Traditional static tools often miss contextual or cross-language risks. `testx` is designed to:

- detect high-signal bug/security/reliability risks quickly
- operate fully offline (`--ai none`) for restricted environments
- scale analysis depth with AI providers when allowed
- track cost and avoid repeated spend through chunk-level caching
- produce readable audits for engineers, leads, and reviewers

## Core Capabilities

- **Hybrid analysis pipeline**
  - Python AST rules for semantic checks
  - Generic analyzer for cross-language heuristics
  - Optional AI deep analysis over code chunks
- **One-library integration SDK**
  - importable API for embedding audits into your app/CI
  - severity gating for release policies
  - extension and directory scan controls
- **Multi-language scanning**
  - Python, JS/TS/React, Java, Go, Rust, C/C++, C#, Ruby, PHP, SQL, shell, YAML, JSON
- **Cost and throughput controls**
  - rate limiter for AI calls
  - hard cap with `--max-cost`
  - SQLite cache keyed by provider/model/file/content hash
- **Audit-focused reporting**
  - text, JSON, and HTML outputs
  - severity/type/source counts and risk hotspots
  - concrete fix guidance per issue

## Architecture at a Glance

Execution pipeline:

1. CLI parses command options and loads config.
2. Scanner enumerates supported source files.
3. Static analyzers execute per file.
4. If AI is enabled, files are chunked and analyzed with provider client.
5. Results are deduplicated and aggregated.
6. Reporter renders final output.

Primary modules:

- `bugfinder/cli.py` - command interface
- `bugfinder/config.py` - environment and TOML config merge
- `bugfinder/scanner.py` - file discovery + chunking
- `bugfinder/analyzer/ast_analyzer.py` - Python semantic checks
- `bugfinder/analyzer/generic_analyzer.py` - non-Python heuristics
- `bugfinder/analyzer/hybrid_analyzer.py` - orchestration layer
- `bugfinder/ai/*_client.py` - provider adapters
- `bugfinder/cache/cache_manager.py` - SQLite cache
- `bugfinder/reporters.py` - renderers
- `bugfinder/models.py` - issue/report data models

Detailed architecture and data flow are documented in `ARCHITECTURE.md`.

## Installation

### Runtime install

```bash
pip install testx
```

### Local development install

```bash
pip install -e ".[dev]"
```

## Quick Start

### 1) Static-only audit (fastest and offline)

```bash
testx scan . --ai none --output text
```

### 1b) Programmatic integration (all in one library)

```python
from bugfinder import AuditOptions, render_report, run_audit, should_fail_ci

report = run_audit(
    ".",
    AuditOptions(
        ai_provider="none",
        include_extensions={".py", ".ts", ".tsx"},
        exclude_dirs={"dist", "build"},
        min_severity="medium",
    ),
)

print(render_report(report, output="text"))
if should_fail_ci(report, "high"):
    raise SystemExit("High severity issues detected")
```

### 2) Deep audit with OpenAI

```bash
testx scan . \
  --ai openai \
  --model gpt-4o-mini \
  --max-cost 2.50 \
  --output html \
  --output-file audit.html
```

### 3) Deep audit with Claude

```bash
testx scan . \
  --ai claude \
  --model claude-3-5-sonnet-latest \
  --max-cost 2.50 \
  --output json \
  --output-file audit.json
```

## Configuration

Configuration resolution order:

1. Environment variables
2. `.bugfinder.toml` (or `--config` path)
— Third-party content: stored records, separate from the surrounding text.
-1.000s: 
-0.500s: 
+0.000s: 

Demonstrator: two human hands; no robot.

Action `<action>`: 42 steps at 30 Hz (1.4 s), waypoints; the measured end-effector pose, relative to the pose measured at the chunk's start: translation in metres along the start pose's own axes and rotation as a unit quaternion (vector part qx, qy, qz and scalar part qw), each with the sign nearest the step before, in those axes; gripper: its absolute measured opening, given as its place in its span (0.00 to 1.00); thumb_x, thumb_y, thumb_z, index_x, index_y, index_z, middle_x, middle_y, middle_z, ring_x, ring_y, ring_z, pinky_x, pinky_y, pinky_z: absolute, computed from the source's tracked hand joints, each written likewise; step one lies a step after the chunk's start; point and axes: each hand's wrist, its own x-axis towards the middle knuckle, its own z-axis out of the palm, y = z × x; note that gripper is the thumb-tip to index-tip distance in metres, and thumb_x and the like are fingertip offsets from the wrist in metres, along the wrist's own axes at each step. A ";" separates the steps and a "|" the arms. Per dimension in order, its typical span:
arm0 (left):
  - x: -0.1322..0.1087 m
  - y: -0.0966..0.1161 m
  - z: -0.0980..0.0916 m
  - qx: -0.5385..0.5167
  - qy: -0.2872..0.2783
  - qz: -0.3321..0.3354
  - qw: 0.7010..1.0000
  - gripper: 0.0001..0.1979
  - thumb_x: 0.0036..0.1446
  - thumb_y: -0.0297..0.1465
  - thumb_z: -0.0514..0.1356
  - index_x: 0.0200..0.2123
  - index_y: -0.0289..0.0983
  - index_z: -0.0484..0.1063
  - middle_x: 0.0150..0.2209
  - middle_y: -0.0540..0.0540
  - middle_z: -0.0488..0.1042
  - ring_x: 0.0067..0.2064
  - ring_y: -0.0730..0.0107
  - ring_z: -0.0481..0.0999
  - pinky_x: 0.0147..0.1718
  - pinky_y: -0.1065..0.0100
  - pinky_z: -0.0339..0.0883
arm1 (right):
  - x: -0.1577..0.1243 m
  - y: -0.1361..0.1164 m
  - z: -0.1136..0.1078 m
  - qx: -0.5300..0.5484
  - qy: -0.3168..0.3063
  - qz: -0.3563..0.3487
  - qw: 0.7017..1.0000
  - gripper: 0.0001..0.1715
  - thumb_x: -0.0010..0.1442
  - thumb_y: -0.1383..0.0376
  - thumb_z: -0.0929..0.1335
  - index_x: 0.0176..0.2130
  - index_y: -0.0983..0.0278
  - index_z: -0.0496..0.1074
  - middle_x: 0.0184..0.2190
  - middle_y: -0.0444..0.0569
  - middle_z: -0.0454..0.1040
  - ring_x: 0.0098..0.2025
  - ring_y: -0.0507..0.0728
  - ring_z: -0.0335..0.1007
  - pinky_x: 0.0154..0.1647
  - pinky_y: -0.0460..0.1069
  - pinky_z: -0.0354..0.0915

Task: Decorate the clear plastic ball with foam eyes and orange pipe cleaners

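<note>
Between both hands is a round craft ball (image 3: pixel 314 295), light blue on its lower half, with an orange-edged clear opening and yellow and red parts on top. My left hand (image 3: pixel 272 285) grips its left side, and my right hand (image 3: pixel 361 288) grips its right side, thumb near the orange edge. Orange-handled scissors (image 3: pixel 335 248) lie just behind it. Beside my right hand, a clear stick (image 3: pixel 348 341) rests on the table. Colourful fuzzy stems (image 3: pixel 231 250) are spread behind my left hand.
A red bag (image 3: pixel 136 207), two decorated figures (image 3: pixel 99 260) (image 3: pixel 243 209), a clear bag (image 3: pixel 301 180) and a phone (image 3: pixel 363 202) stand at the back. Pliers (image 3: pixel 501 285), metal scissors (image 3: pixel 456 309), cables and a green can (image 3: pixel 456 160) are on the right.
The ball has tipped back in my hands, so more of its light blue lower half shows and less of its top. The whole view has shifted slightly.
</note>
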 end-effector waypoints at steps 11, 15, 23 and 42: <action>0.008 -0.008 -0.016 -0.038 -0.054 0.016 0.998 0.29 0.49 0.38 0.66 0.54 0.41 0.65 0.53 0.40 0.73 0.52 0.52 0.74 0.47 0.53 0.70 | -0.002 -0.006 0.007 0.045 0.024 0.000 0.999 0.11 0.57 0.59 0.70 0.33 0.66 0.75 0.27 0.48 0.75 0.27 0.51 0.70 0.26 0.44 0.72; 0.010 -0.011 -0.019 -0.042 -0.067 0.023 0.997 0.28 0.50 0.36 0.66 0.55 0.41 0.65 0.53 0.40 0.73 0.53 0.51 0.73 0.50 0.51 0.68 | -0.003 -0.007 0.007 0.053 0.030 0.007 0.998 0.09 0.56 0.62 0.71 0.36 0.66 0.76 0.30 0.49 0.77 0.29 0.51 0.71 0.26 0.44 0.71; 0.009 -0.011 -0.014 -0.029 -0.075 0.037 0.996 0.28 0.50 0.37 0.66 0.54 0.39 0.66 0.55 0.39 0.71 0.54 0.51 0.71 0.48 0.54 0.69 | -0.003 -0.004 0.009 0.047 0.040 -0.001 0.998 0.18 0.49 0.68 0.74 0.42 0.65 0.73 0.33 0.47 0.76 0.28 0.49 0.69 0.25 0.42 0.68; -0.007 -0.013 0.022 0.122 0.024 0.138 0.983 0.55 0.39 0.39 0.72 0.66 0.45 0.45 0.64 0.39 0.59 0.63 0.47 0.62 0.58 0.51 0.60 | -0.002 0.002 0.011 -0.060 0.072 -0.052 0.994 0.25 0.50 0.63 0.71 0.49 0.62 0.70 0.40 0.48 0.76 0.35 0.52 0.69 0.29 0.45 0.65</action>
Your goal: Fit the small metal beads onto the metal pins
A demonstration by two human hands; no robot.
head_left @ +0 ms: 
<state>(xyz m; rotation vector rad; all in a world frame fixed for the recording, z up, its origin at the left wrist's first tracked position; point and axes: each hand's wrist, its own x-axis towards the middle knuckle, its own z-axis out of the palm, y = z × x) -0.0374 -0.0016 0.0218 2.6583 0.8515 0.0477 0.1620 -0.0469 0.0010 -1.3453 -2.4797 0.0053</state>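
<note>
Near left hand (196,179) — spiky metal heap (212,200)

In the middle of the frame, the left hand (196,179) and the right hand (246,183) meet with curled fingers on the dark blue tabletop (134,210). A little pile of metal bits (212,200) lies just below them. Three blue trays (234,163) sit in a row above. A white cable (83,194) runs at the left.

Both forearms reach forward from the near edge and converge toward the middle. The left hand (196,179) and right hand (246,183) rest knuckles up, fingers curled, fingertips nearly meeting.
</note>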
Supported environment variables:

- `OPENAI_API_KEY`
- `ANTHROPIC_API_KEY`

Example `.bugfinder.toml`:

```toml
[ai]
openai_api_key = "sk-..."
anthropic_api_key = "sk-ant-..."
default_provider = "none"
default_model = "gpt-4o-mini"
max_cost = 5.0
rate_limit_per_minute = 30
```

## CLI Reference

Command:

```bash
testx scan <path> [options]
```

Options:

- `--ai`: `openai | claude | none`
- `--model`: provider model override
- `--max-cost`: max estimated AI spend in USD
- `--output`: `text | json | html`
- `--output-file`: write report to file path
- `--config`: explicit TOML config path
- `--cache-db`: SQLite cache path (default `.bugfinder_cache.sqlite3`)
- `--exclude-dir`: directory name to exclude (repeatable)
- `--include-ext`: only analyze listed extensions (repeatable)
- `--min-severity`: only include findings at or above threshold
- `--fail-on-severity`: non-zero exit for CI policy enforcement
- `--fix`: apply safe auto-fixes for supported issue types
- `--dry-run`: preview safe fixes without editing files
- `--retest-command`: post-fix validation command (default `pytest -q`)
- `--force`: also apply medium-confidence fixes (default applies high only)

## MCP Server Integration

`testx` ships an MCP stdio server so AI clients (Cursor, Claude Desktop, other MCP hosts) can call scan/fix tools directly.

Start command:

```bash
testx-mcp
```

Exposed MCP tools:

- `scan_codebase`
  - runs the analyzer and returns report output (`text/json/html`)
- `fix_codebase`
  - runs detect -> safe fix pipeline (supports `dry_run` and `force`)
  - returns applied/skipped/planned summary and remaining issue count
- `enterprise_audit`
  - runs deep audit + dry-run fix simulation + risk scoring
  - returns prioritized remediation buckets (`P0/P1/P2`)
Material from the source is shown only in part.